Response to Letter by Thacker
We appreciate the interest by Dr Thacker in our study exploring the relation between stroke and poststroke dementia (PSD) and the impact of prestroke level of cognitive function on this relationship.1
In our study incident stroke was associated with a more than doubled risk of subsequent dementia, and this association was independent on prestroke cognitive function and other risk factors for cognitive decline. In Kaplan–Meier analyses (the Figure), the cumulative proportion of survivors in persons without incident stroke was 97.6%. Among this group (n=6011), dementia-free survival was 96.0% in persons with an MMSE score of <26 at study entry, and 98.8% in persons with an MMSE score of ≥26, corresponding with an age, sex, education and APOE genotype adjusted hazard ratio (95% CI) for dementia of 1.9 (1.53 to 2.34) for people with a low versus a high MMSE score at study entry. In individuals experiencing a stroke during follow-up (n=713), the cumulative proportion of survivors without dementia at the end of the follow-up period was 87.8% in the group with a MMSE score of <26 at last follow-up before incident stroke, and 92.5% in the group with a MMSE score of ≥26 at last follow-up before stroke, corresponding to an age, sex, education and APOE genotype adjusted hazard ratio for dementia of 1.5 (1.02; 1.96) for people with a low versus a high MMSE score before stroke.

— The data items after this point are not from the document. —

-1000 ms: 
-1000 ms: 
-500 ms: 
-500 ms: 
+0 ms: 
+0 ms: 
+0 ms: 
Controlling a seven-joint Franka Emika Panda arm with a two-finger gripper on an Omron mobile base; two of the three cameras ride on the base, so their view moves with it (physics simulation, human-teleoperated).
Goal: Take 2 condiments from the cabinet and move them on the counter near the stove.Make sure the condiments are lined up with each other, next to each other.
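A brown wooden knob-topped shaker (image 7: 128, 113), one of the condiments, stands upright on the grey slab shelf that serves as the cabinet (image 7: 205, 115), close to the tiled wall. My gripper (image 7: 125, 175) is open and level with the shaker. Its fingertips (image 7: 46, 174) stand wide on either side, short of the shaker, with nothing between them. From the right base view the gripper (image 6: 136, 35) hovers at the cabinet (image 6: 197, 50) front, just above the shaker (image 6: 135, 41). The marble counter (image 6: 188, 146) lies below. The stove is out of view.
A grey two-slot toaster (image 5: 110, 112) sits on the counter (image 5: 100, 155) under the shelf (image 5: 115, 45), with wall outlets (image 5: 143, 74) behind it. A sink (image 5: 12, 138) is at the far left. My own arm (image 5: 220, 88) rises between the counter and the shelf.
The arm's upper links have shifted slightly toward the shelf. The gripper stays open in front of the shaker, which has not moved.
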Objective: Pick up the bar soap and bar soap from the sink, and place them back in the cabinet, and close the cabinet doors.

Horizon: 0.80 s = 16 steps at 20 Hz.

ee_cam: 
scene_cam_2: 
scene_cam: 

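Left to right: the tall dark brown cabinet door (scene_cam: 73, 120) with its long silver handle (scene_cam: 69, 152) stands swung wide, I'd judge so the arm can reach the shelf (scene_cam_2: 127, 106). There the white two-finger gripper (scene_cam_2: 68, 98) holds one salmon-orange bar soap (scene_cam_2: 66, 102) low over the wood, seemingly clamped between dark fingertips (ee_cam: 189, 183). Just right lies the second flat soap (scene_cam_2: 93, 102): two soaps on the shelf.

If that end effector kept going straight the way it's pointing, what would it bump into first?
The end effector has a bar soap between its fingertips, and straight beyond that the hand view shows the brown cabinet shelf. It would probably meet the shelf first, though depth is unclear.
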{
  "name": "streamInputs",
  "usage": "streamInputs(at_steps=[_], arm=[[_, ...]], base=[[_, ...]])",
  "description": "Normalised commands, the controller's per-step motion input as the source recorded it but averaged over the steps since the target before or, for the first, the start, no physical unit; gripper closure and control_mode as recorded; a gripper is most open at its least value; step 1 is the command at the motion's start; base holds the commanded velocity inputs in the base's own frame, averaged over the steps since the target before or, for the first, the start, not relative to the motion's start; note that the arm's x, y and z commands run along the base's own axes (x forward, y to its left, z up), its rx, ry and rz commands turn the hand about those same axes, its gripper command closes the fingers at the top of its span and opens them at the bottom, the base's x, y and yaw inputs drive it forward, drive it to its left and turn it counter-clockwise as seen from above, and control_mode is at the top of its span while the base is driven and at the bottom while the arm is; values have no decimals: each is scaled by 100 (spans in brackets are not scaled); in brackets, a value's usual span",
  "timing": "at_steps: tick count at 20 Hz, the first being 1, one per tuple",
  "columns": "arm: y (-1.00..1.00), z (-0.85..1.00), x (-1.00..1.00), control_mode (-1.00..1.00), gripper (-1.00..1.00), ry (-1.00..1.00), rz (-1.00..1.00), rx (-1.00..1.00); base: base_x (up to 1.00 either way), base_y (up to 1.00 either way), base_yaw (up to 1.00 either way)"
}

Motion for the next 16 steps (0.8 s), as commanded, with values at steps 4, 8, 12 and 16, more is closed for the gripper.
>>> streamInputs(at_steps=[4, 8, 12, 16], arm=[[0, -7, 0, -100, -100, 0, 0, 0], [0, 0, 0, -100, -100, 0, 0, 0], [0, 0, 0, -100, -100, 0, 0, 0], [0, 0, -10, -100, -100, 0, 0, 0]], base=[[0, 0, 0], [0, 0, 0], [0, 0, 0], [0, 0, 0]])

In Cox models relating the individual effect of incident stroke as a time-varying exposure with the risk of poststroke dementia, persons with incident stroke had a 2-fold increased risk of subsequent dementia compared to persons remaining free of stroke during follow-up. This risk did not differ between strata of MMSE performance before stroke (sex, age, education, and apoEε4 genotype adjusted hazard ratio for high prestroke MMSE score 2.1 (95% CI, 1.53 to 2.94) and for low prestroke MMSE score 2.1 (95% CI, 1.51 to 2.90).

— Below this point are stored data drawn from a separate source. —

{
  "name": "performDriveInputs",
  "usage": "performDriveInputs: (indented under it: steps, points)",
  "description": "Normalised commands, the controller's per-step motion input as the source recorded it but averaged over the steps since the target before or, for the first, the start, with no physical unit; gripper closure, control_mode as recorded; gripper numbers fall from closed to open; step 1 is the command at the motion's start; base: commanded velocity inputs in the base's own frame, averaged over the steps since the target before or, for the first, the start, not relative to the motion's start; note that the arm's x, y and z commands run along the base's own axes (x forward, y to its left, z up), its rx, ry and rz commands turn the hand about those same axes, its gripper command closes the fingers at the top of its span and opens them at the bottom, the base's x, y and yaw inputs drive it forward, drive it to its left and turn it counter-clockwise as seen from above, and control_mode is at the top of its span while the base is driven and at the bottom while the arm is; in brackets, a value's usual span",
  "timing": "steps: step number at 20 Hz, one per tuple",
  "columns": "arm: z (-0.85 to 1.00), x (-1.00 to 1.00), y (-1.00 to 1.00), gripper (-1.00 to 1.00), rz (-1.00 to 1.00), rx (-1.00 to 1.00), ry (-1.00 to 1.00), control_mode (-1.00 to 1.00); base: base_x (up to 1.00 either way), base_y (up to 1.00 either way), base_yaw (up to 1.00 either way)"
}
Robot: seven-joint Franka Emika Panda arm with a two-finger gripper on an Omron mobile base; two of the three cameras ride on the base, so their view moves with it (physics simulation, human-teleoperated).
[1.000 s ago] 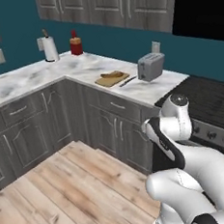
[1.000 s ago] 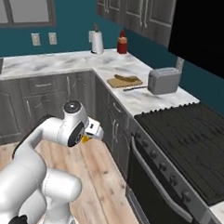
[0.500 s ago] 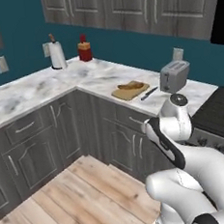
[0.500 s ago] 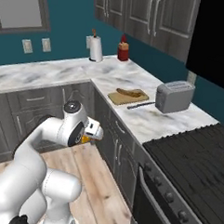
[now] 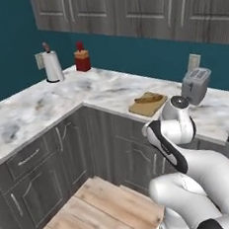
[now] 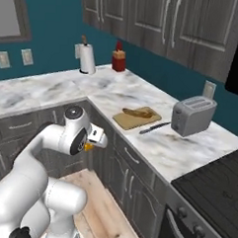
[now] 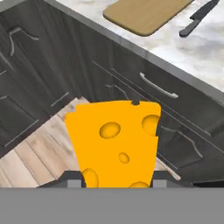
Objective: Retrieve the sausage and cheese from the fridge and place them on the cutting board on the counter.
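Left base view – board: the cutting board (image 5: 148, 105) lies on the counter (image 5: 60, 99) near the front edge, just left of the toaster (image 5: 196, 85)
Left base view – sausage: the sausage (image 5: 149, 99) rests on the board, lying along its far side
Left base view – far corner: a paper towel roll (image 5: 52, 66) and a red bottle (image 5: 82, 58) stand by the wall
Left base view – arm: the arm is folded low in front of the cabinets (image 5: 56, 159), its elbow just right of the board

Right base view – board: the board (image 6: 136, 118) carries the sausage (image 6: 137, 112); a knife (image 6: 153, 127) lies on the marble between board and toaster (image 6: 192, 116)
Right base view – cheese: a small orange bit of the cheese (image 6: 88, 147) shows under the hand, below counter height, left of the cabinet fronts
Right base view – stove: a black stove (image 6: 214, 188) sits at the right end

Hand view – gripper: the gripper (image 7: 114, 178) is closed narrow on the cheese (image 7: 115, 140), the wedge standing between its tips
Hand view – beyond: the board (image 7: 146, 15) and knife (image 7: 199, 18) lie farther off on the counter, above a drawer handle (image 7: 159, 85); wooden floor (image 7: 30, 151) shows to the left
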Motion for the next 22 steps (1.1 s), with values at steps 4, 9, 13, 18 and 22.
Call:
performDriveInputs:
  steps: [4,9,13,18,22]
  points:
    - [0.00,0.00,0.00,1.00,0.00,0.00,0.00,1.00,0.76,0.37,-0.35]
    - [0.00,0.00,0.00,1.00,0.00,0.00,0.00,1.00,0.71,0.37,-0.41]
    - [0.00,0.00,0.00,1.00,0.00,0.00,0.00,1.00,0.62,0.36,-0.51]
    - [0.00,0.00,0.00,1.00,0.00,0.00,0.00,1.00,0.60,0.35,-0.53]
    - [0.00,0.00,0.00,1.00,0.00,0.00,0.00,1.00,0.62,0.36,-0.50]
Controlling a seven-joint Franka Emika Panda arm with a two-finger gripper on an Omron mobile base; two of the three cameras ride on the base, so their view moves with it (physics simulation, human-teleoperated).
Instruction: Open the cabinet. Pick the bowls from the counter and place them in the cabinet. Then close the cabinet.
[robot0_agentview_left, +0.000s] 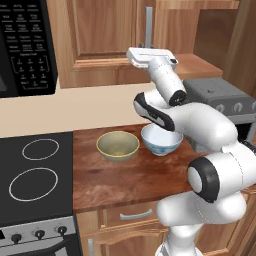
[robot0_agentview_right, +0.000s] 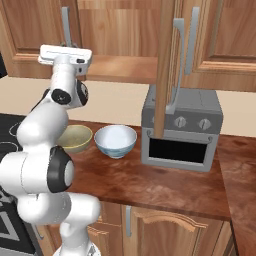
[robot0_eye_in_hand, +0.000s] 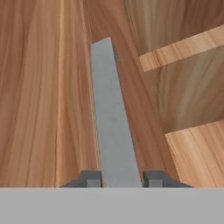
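Bowls on desk (robot0_agentview_left: 125, 180): two, olive-yellow bowl (robot0_agentview_left: 118, 145), white-blue bowl (robot0_agentview_left: 161, 139). Toaster oven (robot0_agentview_right: 181, 128): one. Stovetop (robot0_agentview_left: 35, 175): one.

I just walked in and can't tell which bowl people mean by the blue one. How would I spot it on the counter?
Find the reddish-brown wooden counter between the black stovetop and the grey toaster oven. Two bowls sit side by side there. The blue one is nearer the oven: white with pale blue inside and blue markings outside, while its neighbour is plain olive-yellow.
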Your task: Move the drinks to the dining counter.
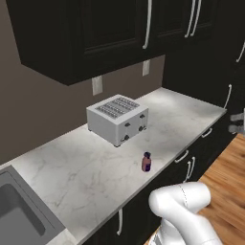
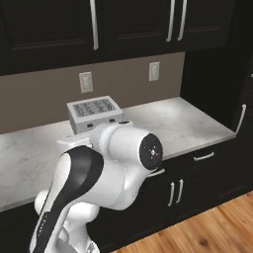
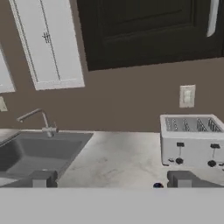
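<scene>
On marble worktop (image 1: 86, 167), white toaster (image 1: 117, 117), tiny purple-red bottle (image 1: 146, 162) near front edge, end effector (image 3: 111, 179) released.

1. The toaster (image 1: 117, 118) stands on the marble worktop (image 1: 86, 172) at the centre of the left base view, near the back wall.
2. The small bottle (image 1: 146, 162) stands lower right of the toaster, near the worktop's front edge.
3. The sink (image 1: 16, 213) lies in the lower left corner.
4. Wall cabinets (image 1: 95, 33) hang across the top.
</scene>
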You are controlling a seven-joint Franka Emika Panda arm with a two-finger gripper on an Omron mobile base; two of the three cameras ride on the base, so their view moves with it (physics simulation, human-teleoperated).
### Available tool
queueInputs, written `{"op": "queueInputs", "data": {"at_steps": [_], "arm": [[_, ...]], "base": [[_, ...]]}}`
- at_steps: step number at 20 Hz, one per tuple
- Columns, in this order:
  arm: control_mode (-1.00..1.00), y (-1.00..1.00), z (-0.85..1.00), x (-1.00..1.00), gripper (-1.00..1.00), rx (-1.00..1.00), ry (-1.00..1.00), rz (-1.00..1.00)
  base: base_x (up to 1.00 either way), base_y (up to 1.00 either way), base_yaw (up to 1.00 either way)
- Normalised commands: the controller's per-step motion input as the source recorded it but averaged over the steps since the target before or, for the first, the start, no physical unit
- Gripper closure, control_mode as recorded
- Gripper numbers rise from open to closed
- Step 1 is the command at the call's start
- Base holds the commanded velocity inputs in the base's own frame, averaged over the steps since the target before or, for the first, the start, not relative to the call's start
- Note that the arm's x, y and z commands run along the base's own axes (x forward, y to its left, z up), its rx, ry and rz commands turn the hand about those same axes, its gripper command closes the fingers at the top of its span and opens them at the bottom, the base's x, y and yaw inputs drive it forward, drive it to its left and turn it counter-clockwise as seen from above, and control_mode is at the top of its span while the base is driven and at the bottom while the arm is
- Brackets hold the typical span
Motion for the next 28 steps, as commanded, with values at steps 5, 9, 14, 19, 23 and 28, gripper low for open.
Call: {"op": "queueInputs", "data": {"at_steps": [5,9,14,19,23,28], "arm": [[-1.0,0.0,-0.05,0.12,-1.0,-0.03,-0.29,0.27],[-1.0,0.0,-0.16,0.26,-1.0,0.0,-0.23,0.24],[-1.0,0.0,-0.1,0.17,-1.0,0.0,-0.27,0.23],[-1.0,0.0,-0.22,0.05,-1.0,-0.01,-0.22,0.25],[-1.0,0.0,-0.23,0.01,-1.0,-0.03,-0.07,0.09],[-1.0,0.04,-0.15,0.25,-1.0,-0.01,-0.03,0.04]], "base": [[0.0,0.0,0.0],[0.0,0.0,0.0],[0.0,0.0,0.0],[0.0,0.0,0.0],[0.0,0.0,0.0],[0.0,0.0,0.0]]}}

We fully agree that a mere dichotomization of probability values at the completely arbitrary cut-off level of 0.05 is uninformative, which is why we presented the absolute probability values. Indeed, effect estimates in combination with the confidence intervals of those effect estimates better reflect the information in the data than probability values. When we explored the impact of prestroke cognitive function on the association between incident stroke and subsequent dementia by adding an interaction term to the model that contained variables for incident stroke (yes/no) and prestroke cognitive performance, the estimate of the interaction term of incident stroke×prestroke cognitive performance was close to 1.0 (hazard ratio 1.01, 95% CI, 0.68 to 1.79, P=0.7) strongly suggesting that the effect of stroke on cognitive function is truly independent of prestroke cognitive function.